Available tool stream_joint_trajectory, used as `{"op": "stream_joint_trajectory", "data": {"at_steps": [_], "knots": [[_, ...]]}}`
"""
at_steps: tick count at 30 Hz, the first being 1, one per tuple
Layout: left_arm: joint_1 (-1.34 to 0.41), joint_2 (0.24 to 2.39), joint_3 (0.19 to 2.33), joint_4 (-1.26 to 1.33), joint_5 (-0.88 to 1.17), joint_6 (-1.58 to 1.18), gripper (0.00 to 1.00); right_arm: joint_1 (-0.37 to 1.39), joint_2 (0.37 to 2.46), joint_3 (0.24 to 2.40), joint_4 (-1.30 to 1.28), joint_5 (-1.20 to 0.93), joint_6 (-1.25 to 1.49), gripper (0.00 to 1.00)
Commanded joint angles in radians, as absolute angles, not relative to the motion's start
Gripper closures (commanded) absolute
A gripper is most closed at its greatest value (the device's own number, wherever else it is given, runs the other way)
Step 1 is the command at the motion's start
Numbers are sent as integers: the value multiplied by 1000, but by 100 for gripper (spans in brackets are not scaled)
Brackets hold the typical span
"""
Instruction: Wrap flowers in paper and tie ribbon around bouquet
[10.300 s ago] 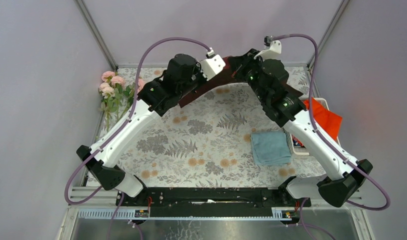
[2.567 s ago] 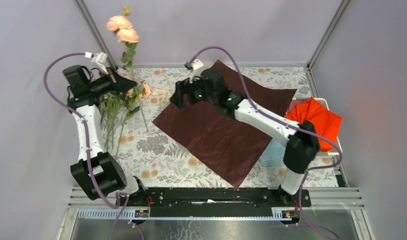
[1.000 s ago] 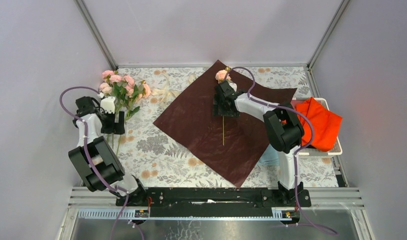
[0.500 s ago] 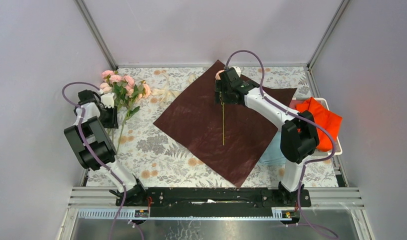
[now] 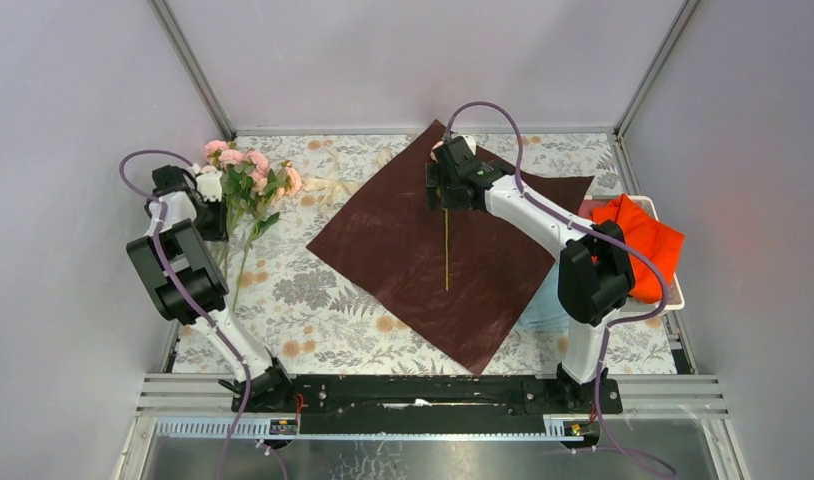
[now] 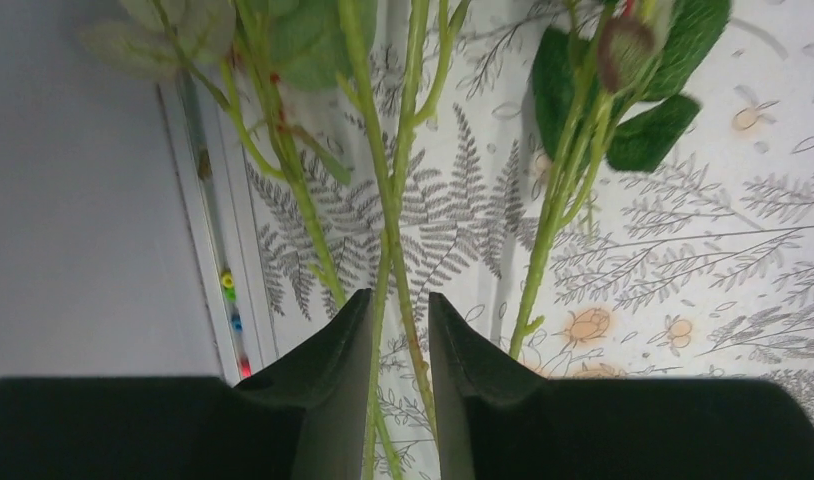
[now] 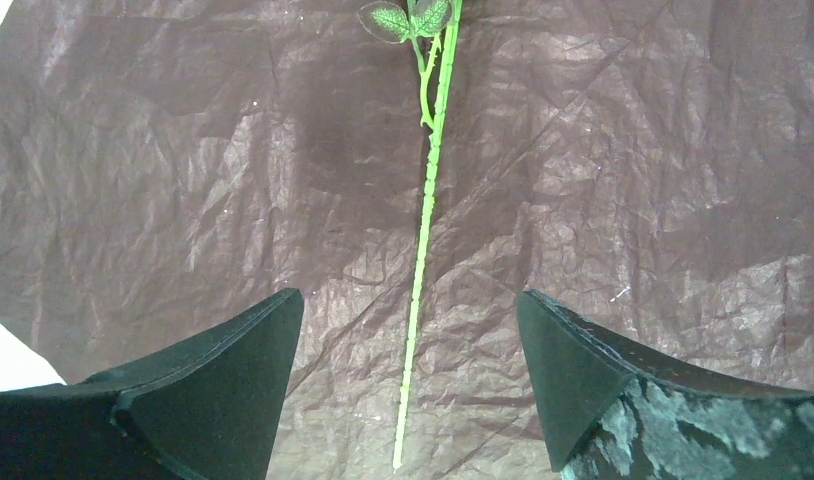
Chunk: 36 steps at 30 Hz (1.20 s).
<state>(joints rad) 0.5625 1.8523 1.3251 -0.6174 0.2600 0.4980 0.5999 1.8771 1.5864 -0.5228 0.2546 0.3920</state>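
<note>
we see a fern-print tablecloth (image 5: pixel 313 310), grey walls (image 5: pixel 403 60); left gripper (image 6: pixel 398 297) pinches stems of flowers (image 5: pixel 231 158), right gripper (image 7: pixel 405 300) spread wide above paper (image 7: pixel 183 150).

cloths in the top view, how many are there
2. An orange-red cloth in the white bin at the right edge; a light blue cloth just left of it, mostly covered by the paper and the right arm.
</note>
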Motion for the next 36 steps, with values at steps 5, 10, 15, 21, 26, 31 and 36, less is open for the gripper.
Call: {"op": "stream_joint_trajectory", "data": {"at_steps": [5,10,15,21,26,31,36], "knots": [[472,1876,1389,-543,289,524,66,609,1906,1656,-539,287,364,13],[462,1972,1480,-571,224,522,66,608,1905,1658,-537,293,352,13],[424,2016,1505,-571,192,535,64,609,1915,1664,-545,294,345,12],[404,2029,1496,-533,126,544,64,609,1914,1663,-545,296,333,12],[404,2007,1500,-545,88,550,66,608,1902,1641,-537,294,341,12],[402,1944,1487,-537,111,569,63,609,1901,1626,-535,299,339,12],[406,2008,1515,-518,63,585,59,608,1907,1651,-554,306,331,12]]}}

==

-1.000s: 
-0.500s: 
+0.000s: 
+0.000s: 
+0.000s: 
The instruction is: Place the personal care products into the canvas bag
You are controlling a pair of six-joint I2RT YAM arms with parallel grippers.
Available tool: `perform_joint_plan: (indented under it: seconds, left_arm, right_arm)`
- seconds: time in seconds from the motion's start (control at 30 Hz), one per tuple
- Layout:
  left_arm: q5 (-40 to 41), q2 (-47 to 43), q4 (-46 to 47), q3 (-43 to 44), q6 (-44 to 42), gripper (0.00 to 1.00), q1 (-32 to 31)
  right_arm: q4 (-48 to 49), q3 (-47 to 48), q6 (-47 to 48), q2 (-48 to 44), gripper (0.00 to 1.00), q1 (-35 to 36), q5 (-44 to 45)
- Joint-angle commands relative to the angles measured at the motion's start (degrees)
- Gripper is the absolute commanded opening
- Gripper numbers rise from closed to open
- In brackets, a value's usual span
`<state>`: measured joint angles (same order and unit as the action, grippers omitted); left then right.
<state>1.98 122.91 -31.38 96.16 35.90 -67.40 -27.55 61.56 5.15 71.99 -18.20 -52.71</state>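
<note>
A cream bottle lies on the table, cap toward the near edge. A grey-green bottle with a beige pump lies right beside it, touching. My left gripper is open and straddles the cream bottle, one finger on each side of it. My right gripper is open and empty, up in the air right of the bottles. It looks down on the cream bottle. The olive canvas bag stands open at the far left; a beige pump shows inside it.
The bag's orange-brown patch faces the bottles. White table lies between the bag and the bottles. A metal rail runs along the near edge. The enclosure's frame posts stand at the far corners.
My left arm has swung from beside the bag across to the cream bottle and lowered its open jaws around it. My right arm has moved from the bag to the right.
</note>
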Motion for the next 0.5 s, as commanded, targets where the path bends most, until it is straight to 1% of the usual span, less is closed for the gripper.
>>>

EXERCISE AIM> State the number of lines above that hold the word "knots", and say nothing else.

ANSWER SPACE> 2